As a strong supporter of the death penalty, I have to disagree on the effectiveness issue. The problem with the death penalty today is not the final method of implementation — although I would fully support the use of firing squads for mafia hit men who kill others with guns. Rather, the problem is with the time it takes to carry out an execution in the United States. Further, there is a glaring and long list of inmates who have been cleared of crimes after decades in prison.
Assuming the United States can overcome its problems with false imprisonment, the death penalty needs to be far swifter. At present, more than a decade on average passes between the time of conviction and the actual execution. This defeats the purpose of the death penalty, not just to punish the offenders, but to also send a message to other would-be offenders. It also costs an enormous amount of money.
Instead, I recommend the establishment of a death penalty review investigation panel, independent of the state, that imposes the death penalty. This panel should be made up of death penalty opponents whose sole purpose is to seek evidence that the convicted person was not the killer or responsible for the death for which he was convicted.
This would not be a group of people who could use technicalities to delay the execution. Only solid evidence of non-participation or proof the person was not or could not be responsible would be enough to overturn the sentence.

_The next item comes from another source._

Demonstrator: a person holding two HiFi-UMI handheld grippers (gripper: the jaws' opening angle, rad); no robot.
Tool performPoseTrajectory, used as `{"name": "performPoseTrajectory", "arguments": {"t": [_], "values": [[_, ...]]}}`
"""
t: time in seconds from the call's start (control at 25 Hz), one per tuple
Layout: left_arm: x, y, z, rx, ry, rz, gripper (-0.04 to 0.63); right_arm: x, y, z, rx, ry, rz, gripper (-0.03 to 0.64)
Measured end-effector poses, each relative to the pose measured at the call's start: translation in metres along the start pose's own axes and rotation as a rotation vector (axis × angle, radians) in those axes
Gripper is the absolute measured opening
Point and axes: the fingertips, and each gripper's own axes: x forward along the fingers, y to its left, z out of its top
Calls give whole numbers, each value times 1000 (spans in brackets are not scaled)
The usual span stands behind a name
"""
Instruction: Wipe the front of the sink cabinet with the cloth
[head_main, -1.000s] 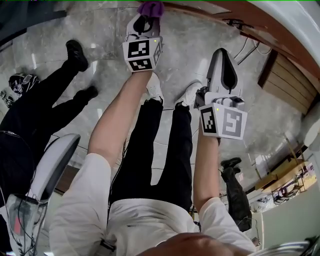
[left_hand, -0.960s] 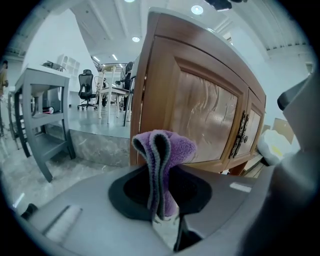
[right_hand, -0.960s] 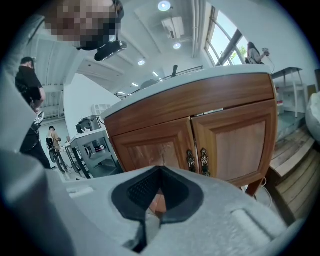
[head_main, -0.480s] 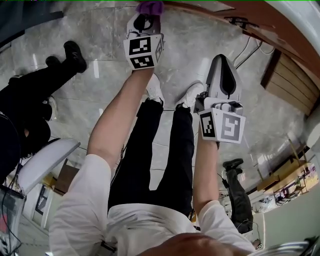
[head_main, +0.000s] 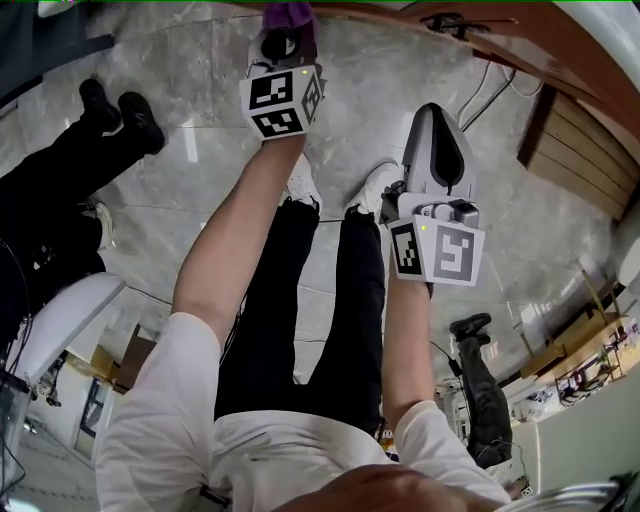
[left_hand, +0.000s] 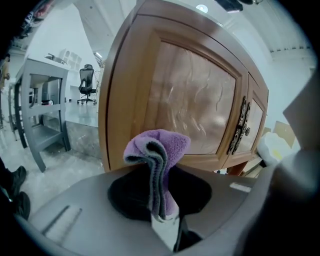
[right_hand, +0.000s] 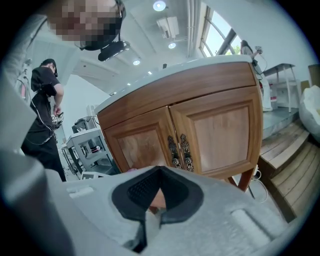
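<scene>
marble floor (head_main: 200, 100), sink cabinet (left_hand: 190, 110) ahead
left gripper (head_main: 284, 42) pinching cloth (left_hand: 159, 150) has moved closer, wipe imminent; right gripper (head_main: 438, 150) pressed together, empty

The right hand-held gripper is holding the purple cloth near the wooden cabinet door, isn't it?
No. The left hand-held gripper is the one holding the purple cloth near the wooden cabinet door. The left gripper view shows the cloth pinched in its jaws. The right hand-held gripper is shut on nothing.
</scene>
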Motion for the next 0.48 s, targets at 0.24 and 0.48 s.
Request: {"name": "performPoseTrajectory", "arguments": {"t": [0.24, 0.48], "values": [[4, -21, -2, 12, 19, -14, 67, -10, -22, 5, 15, -7, -28, -3], [6, -40, -3, 14, 32, -24, 67, -16, -37, 12, 19, -18, -40, -3]]}}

Using this kind of system should reduce the possibility of a false conviction or execution to near zero. (I don’t believe in perfect solutions.) It would also give opponents to the death penalty an active role in saving the lives of those who may be innocent and give an outside non-political review to each case. This tactic would also allow the time from conviction to execution to be reduced from more than a decade to one year.
Upon conviction, the one-year clock would start ticking, and the anti-death penalty panel would go to work to answer two questions: (1) did the convict commit the crime, and (2) were they the responsible party.
The speed of the executions combined with the new review system would make the death penalty a far more effective form of punishment and send a clear message to criminals regardless of which instruments are used to carry out the sentence.